• **What the exercise asks**
Where the material below has a line containing "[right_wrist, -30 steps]", start repeating exactly, and keep going through the line containing "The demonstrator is", with no other lines.

• **Dataset extract**

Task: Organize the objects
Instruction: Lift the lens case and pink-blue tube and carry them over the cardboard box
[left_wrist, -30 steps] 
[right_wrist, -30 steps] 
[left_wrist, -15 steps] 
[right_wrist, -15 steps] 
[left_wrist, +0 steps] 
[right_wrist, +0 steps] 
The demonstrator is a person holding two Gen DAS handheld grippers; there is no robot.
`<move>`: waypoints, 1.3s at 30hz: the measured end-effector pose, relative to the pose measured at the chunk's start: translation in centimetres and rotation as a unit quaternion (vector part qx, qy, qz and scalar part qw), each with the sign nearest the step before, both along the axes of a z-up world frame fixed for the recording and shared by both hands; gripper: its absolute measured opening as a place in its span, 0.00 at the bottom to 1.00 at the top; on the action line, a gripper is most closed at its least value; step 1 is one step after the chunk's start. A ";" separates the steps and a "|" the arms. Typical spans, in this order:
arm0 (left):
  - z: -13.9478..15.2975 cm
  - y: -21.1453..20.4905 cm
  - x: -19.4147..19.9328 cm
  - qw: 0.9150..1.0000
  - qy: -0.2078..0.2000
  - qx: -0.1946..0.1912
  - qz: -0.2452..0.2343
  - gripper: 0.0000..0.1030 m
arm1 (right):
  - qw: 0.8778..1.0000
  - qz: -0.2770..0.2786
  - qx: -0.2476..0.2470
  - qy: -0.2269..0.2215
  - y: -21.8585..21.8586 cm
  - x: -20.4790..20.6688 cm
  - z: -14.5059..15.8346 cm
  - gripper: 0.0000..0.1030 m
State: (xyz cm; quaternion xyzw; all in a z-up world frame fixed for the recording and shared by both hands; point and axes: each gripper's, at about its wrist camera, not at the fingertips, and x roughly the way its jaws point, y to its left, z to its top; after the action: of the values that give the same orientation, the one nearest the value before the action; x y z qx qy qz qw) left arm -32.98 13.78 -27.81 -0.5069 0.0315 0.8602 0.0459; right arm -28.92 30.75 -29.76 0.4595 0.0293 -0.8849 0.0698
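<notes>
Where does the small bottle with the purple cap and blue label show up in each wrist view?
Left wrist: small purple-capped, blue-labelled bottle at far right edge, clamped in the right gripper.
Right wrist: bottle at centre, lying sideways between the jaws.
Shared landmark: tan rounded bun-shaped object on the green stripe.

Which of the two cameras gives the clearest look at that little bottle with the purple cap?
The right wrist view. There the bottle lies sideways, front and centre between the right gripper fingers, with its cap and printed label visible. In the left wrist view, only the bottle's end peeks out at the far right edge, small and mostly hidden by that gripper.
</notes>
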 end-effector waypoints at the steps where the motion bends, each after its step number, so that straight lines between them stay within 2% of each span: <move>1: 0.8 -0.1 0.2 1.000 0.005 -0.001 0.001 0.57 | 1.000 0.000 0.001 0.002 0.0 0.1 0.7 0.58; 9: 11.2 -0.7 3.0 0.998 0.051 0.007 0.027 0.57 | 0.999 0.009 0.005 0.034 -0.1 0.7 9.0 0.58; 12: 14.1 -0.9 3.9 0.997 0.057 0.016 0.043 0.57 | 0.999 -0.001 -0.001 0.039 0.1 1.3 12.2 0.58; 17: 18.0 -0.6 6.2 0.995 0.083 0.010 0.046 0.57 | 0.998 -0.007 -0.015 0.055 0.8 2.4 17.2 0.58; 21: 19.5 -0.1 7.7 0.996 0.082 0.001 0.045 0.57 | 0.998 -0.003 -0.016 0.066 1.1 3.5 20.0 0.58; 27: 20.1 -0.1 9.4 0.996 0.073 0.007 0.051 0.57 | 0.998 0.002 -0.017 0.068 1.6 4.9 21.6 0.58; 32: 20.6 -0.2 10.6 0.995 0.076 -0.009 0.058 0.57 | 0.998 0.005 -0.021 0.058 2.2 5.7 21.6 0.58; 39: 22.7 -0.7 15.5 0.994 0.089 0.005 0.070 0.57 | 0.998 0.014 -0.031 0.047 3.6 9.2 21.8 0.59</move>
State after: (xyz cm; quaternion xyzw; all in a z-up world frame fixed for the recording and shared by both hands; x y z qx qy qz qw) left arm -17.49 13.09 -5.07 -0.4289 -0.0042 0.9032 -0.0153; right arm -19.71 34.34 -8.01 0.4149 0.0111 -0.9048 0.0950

• **The completed task**
[right_wrist, -30 steps] 
[left_wrist, -15 steps] 
[right_wrist, -15 steps] 
[left_wrist, +0 steps] 
[right_wrist, +0 steps] 
The demonstrator is a person holding two Gen DAS handheld grippers; there is no robot.

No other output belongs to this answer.